WHAT THE EXERCISE ASKS
Retype all of the data. Every line must match exactly.

Start of PROVIDED DATA

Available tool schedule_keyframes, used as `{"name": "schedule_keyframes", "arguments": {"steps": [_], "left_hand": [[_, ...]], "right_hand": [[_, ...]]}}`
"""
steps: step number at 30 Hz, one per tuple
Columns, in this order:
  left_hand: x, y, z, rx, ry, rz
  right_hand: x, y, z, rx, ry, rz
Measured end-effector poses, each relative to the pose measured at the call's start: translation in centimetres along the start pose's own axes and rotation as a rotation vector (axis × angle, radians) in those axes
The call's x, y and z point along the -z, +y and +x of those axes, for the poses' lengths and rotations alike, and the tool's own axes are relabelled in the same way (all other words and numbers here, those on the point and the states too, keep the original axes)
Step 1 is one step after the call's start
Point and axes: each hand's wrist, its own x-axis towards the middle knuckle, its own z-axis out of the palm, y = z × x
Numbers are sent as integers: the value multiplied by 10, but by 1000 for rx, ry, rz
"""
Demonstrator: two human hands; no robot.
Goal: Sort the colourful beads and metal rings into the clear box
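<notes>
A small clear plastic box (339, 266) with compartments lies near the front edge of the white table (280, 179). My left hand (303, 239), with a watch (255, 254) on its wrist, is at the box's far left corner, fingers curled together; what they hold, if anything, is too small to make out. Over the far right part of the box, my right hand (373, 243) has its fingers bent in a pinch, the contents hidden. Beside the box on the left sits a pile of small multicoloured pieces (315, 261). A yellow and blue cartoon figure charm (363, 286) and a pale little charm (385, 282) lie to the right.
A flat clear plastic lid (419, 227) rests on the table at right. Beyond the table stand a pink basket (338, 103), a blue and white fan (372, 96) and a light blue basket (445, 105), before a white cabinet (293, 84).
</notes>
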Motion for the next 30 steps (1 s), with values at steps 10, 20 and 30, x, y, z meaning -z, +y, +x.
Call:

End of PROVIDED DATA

OUTPUT OF THE TASK
Available tool schedule_keyframes, used as `{"name": "schedule_keyframes", "arguments": {"steps": [_], "left_hand": [[_, ...]], "right_hand": [[_, ...]]}}`
"""
steps: step number at 30 Hz, one per tuple
Columns, in this order:
  left_hand: x, y, z, rx, ry, rz
  right_hand: x, y, z, rx, ry, rz
Measured end-effector poses, each relative to the pose measured at the call's start: translation in centimetres along the start pose's own axes and rotation as a rotation vector (axis × angle, radians) in those axes
The call's x, y and z point along the -z, +y and +x of those axes, for the poses' lengths and rotations alike, and the tool's own axes are relabelled in the same way (all other words and numbers here, those on the point and the states too, keep the original axes)
Step 1 is one step after the call's start
Point and axes: each hand's wrist, its own x-axis towards the middle knuckle, its own z-axis out of the palm, y = z × x
Numbers are sent as integers: the value multiplied by 10, but by 1000 for rx, ry, rz
"""
Demonstrator: two human hands; no robot.
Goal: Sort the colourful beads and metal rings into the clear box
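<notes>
A small clear plastic box (339, 266) with compartments lies near the front edge of the white table (280, 179). My left hand (303, 239), with a watch (255, 254) on its wrist, is at the box's far left corner, fingers curled together; what they hold, if anything, is too small to make out. Over the far right part of the box, my right hand (373, 243) has its fingers bent in a pinch, the contents hidden. Beside the box on the left sits a pile of small multicoloured pieces (315, 261). A yellow and blue cartoon figure charm (363, 286) and a pale little charm (385, 282) lie to the right.
A flat clear plastic lid (419, 227) rests on the table at right. Beyond the table stand a pink basket (338, 103), a blue and white fan (372, 96) and a light blue basket (445, 105), before a white cabinet (293, 84).
</notes>
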Motion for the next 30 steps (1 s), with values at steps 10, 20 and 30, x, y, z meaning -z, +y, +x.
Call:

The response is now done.